### Exercise directions:
Line by line, repeat the data below exactly, beginning at the first line and ending at the line with "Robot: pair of". Omit pictures.

(Saved entries)
-*-*-

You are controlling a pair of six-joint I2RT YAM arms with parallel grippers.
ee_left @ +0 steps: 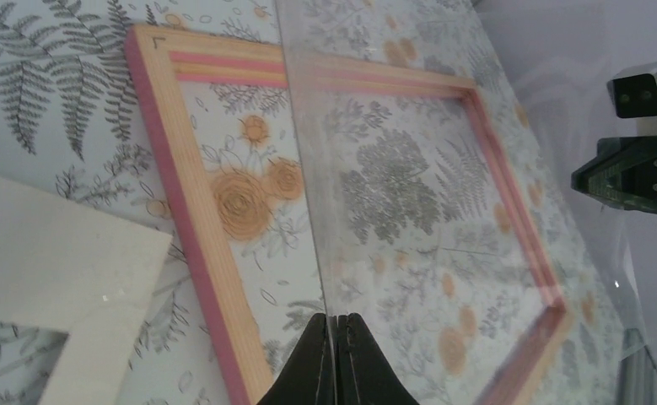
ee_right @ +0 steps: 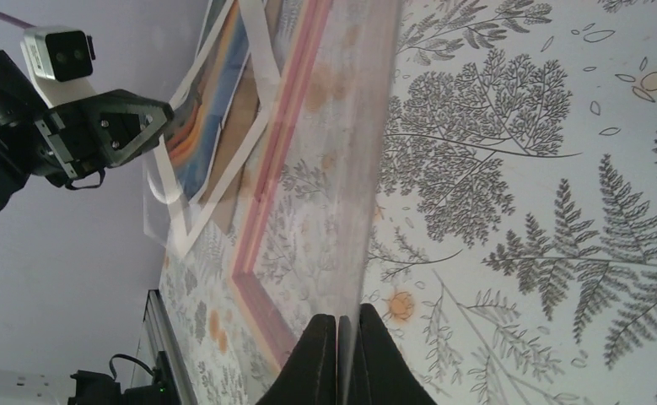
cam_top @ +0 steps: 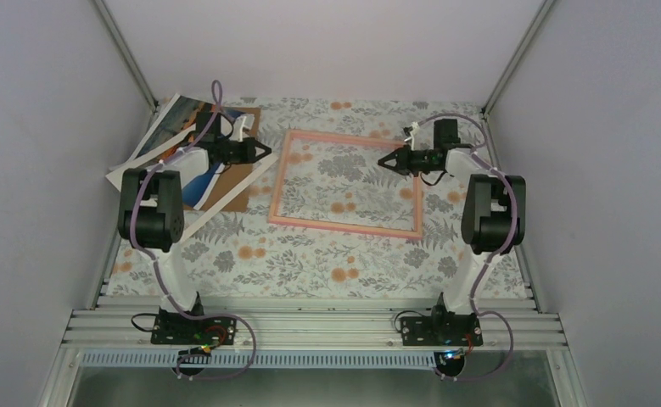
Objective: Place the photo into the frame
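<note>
The pink frame (cam_top: 345,181) lies flat on the floral table, with only the tablecloth showing inside it. The sunset photo (cam_top: 176,121) lies at the back left, partly under the left arm. My left gripper (cam_top: 264,153) and right gripper (cam_top: 387,160) hover over the frame's left and right sides. Each is shut on an edge of a clear pane held above the frame. The left wrist view shows the pane (ee_left: 443,211), the left gripper (ee_left: 336,322) and the frame (ee_left: 198,219). The right wrist view shows the pane (ee_right: 346,169), the right gripper (ee_right: 347,319), the frame (ee_right: 261,194) and the photo (ee_right: 211,118).
A white mat border (cam_top: 225,202) and a brown cardboard sheet (cam_top: 238,185) lie left of the frame, under the left arm, overlapping the photo. Grey walls close in the left, back and right. A metal rail (cam_top: 310,326) runs along the near edge.
</note>
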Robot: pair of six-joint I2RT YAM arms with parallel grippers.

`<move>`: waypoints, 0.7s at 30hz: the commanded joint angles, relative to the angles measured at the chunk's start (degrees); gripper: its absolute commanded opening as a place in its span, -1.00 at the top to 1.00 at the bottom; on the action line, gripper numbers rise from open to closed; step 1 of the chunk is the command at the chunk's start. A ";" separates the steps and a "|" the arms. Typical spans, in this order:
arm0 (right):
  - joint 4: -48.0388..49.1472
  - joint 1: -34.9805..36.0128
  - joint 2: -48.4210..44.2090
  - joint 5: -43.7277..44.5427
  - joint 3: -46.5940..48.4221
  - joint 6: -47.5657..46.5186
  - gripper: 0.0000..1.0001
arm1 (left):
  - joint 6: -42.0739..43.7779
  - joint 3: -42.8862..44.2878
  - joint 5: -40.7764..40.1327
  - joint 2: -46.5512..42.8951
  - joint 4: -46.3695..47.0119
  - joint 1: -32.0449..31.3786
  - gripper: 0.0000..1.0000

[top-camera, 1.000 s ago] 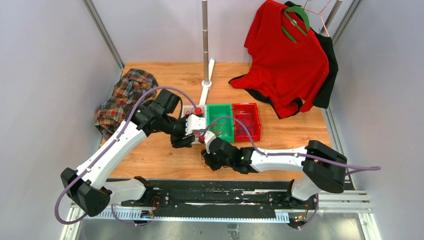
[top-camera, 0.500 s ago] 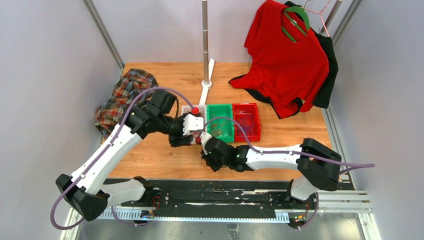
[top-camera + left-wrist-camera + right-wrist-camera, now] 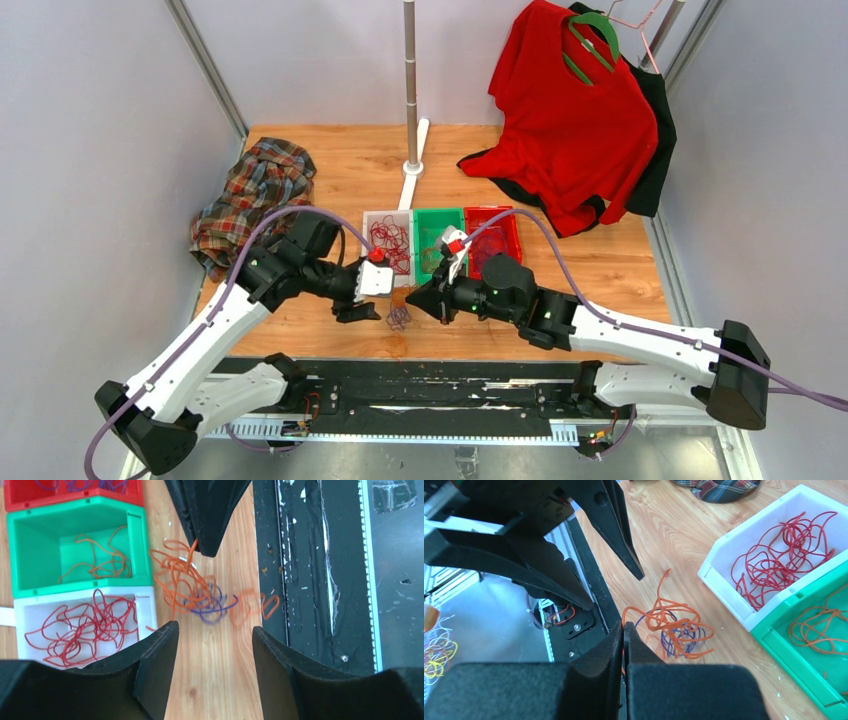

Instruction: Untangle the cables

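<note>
A small tangle of orange and purple cables (image 3: pixel 398 318) (image 3: pixel 200 592) (image 3: pixel 674 630) lies on the wooden table near its front edge. My right gripper (image 3: pixel 428 300) (image 3: pixel 624 626) (image 3: pixel 209 550) is shut on an orange cable strand at the tangle's edge. My left gripper (image 3: pixel 368 303) (image 3: pixel 212 632) (image 3: pixel 616 592) faces it from the other side, open and empty, just short of the tangle. Red cables fill the white bin (image 3: pixel 368 222) (image 3: pixel 147 605). Orange cables lie in the green bin (image 3: pixel 440 212) (image 3: pixel 30 540). The red bin (image 3: pixel 515 245) holds purple ones.
A plaid shirt (image 3: pixel 250 195) is heaped at the left rear. A red shirt (image 3: pixel 570 130) hangs on a hanger at the right rear. A metal pole (image 3: pixel 410 90) stands behind the bins. The black base rail (image 3: pixel 420 390) runs just past the table's front edge.
My right gripper has closed on an orange strand and its arm has swung to the right. My left gripper has drawn back toward the front edge, uncovering the tangle.
</note>
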 commanded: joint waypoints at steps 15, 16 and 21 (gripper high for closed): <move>7.71 -3.13 -0.80 -8.73 -0.45 3.66 0.99 | -7.03 -5.33 -3.74 -4.94 23.78 -7.22 0.06; 7.73 -3.32 -0.74 -9.09 -0.48 3.72 0.99 | -7.02 -5.45 -3.50 -5.23 23.81 -7.22 0.12; 8.20 -4.03 -0.64 -10.14 -0.48 4.62 0.99 | -8.36 -5.63 -1.71 -5.50 23.83 -7.22 0.41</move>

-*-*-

### Problem solution:
You are controlling a pair of six-joint I2RT YAM arms with parallel grippers.
ee_left @ +0 steps: 
ee_right @ +0 steps: 
cam_top @ +0 steps: 
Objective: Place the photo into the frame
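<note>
The pink frame (cam_top: 345,181) lies flat on the floral table, with only the tablecloth showing inside it. The sunset photo (cam_top: 176,121) lies at the back left, partly under the left arm. My left gripper (cam_top: 264,153) and right gripper (cam_top: 387,160) hover over the frame's left and right sides. Each is shut on an edge of a clear pane held above the frame. The left wrist view shows the pane (ee_left: 443,211), the left gripper (ee_left: 336,322) and the frame (ee_left: 198,219). The right wrist view shows the pane (ee_right: 346,169), the right gripper (ee_right: 347,319), the frame (ee_right: 261,194) and the photo (ee_right: 211,118).
A white mat border (cam_top: 225,202) and a brown cardboard sheet (cam_top: 238,185) lie left of the frame, under the left arm, overlapping the photo. Grey walls close in the left, back and right. A metal rail (cam_top: 310,326) runs along the near edge.
</note>
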Robot: pair of six-joint I2RT YAM arms with parallel grippers.

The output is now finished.